Des pétroliers attaqués dans le golfe d'Oman
Deux pétroliers ont prix feu dans le golfe d'Oman suite à des explosions. Les autorités maritimes norvégiennes ont confirmé qu'au moins un des deux navires avait été victime d'une attaque. L'incident s'est produit dans l'un des détroits les plus importants de la planète, qui relie les régions pétrolifères du golfe Persique aux mers ouvertes. Depuis des semaines, ce détroit est le théâtre de tensions croissantes entre les Etats-Unis et l'Iran. Quels sont les dessous de cet imbroglio, et quelles en seront les conséquences ?
Téhéran prend des risques calculés
Le ministre des Affaires étrangères des Etats-Unis, Mike Pompeo, a imputé à l'Iran la responsabilité des attaques. Une thèse à laquelle adhère le quotidien Die Welt :
«Les Iraniens ne sont ni sots ni suicidaires. Ils croient que le président Donald Trump, même s'il aboie beaucoup, veut à tout prix éviter une guerre. Et ils croient que les alliés des Etats-Unis en ont pleinement conscience. Il prennent donc un risque calculé et envoient au monde le message : comme vous le voyez, dans la région, c'est nous qui décidons. Composez donc avec nous. ... L'UE devrait condamner l'Iran pour sa sponsorisation du terrorisme d'Etat, mettre fin à la mascarade de l'accord sur le nucléaire qui ne profite qu'aux Iraniens et faire en sorte que le détroit d'Ormuz reste ouvert, par la force s'il le faut. Pour montrer au régime iranien que cette fois-ci, il a perdu son pari.»

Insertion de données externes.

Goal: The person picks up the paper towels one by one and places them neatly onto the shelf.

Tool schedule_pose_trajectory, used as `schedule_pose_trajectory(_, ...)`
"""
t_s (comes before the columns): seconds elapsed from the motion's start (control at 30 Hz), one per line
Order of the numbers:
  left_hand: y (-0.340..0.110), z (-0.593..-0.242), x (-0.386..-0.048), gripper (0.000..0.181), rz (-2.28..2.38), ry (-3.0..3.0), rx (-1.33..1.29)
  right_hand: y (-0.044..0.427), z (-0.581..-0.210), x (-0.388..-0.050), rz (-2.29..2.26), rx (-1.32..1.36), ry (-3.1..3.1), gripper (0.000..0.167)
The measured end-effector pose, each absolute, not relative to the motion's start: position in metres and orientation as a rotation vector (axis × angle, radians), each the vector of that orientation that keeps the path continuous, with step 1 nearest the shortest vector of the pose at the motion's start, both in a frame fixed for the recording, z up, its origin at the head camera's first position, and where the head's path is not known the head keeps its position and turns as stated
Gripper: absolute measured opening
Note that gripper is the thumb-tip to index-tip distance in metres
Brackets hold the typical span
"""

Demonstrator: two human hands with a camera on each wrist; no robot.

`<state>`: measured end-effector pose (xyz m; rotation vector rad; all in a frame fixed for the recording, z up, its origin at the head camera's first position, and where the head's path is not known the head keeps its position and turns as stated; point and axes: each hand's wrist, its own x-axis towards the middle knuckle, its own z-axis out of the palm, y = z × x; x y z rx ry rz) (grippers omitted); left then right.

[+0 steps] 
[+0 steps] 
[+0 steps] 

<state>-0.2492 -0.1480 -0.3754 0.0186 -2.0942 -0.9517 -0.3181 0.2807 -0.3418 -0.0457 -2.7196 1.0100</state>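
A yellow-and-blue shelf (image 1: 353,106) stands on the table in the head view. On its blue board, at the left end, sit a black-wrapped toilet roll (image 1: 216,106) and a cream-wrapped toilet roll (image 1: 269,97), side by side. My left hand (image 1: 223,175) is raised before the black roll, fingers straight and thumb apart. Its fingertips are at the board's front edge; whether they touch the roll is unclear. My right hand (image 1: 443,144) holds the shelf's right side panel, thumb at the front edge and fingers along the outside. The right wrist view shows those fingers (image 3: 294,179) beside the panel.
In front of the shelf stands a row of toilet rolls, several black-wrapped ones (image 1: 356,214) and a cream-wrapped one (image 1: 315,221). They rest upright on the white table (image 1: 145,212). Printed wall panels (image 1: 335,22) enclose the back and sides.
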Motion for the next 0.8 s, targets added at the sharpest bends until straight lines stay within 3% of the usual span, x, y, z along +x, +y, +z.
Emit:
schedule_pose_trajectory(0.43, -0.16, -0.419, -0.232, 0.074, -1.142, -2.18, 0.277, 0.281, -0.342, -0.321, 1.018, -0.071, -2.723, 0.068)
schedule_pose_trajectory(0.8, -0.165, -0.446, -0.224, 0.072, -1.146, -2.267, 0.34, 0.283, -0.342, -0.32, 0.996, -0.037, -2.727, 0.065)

Trump a fait le jeu des faucons iraniens
On va désormais au-devant d'une escalade militaire dont les Etats-Unis sont responsables, juge De Tijd :
«L'Iran est le dos au mur, en raison des sanctions américaines. Les exportations de pétrole sont de facto au point mort, tandis que les investissements étrangers se sont effondrés. Les Etats-Unis menacent de sanctionner de la même façon tous les pays ou toutes les entreprises qui commercent avec l'Iran. Cette intransigeance fait le jeux des partisans de la ligne dure en Iran. ... Lorsque Trump a annoncé le retrait américain de l'accord sur le nucléaire iranien l'année dernière, il avait assuré que cette décision bénéficierait à la sécurité dans la région. Force est de constater aujourd'hui que le contraire a prévalu. ... Une attaque contre l'Iran déclencherait une réaction en chaîne imprévisible dans l'ensemble de la région et peut-être au-delà. Un véritable scénario catastrophe.»
Tout a commencé en 1979
La crise actuelle est l'aboutissement d'une longue chronologie de tensions et de conflits, assure Federico Rampini, correspondant de La Repubblica à New York :
«Les tensions entre Riyad et Téhéran, qui se soldent par de sanglantes guerres par procuration en Palestine, au Liban, en Syrie et au Yémen, remontent à l'année 1979 - l'année zéro du fondamentalisme islamiste moderne. Il y a 40 ans, la révolution khomeiniste triomphait en Iran. La même année, des fondamentalistes sunnites prenaient la Grande Mosquée de La Mecque. La monarchie saoudite, par peur de connaître le même sort que le chah d'Iran, choisit de s'allier avec la partie la plus réactionnaire de son clergé et d'effectuer une volte-face obscurantiste. La féroce compétition entre Saoudiens et Iraniens dans l'exportation du fondamentalisme et du djihad a bien ses racines dans l'année 1979.»
La plus grande prudence est de mise
Les réactions qui ne vont pas dans le sens d'une désescalade sont irresponsables, critique El Periódico de Catalunya :
«Ni les accusations américaines contre l'Iran, par le biais du ministre des Affaires étrangères, Mike Pompeo - qui ne dispose pas de la moindre preuve pour les étayer - ni la position de ceux qui minimisent le danger fort élevé d'une escalade ne sont à la hauteur de la situation. Car tant que l'on ignorera ce qui s'est produit dans le détroit, l'unique réaction responsable consiste à appeler au calme - comme l'ont fait l'UE et le Japon - et à s'efforcer de rétablir la confiance ou le respect entre les adversaires, afin d'empêcher que cette région intrinsèquement instable ne le devienne encore plus, que le prix du pétrole n'augmente et que l'économie mondiale n'en pâtisse.»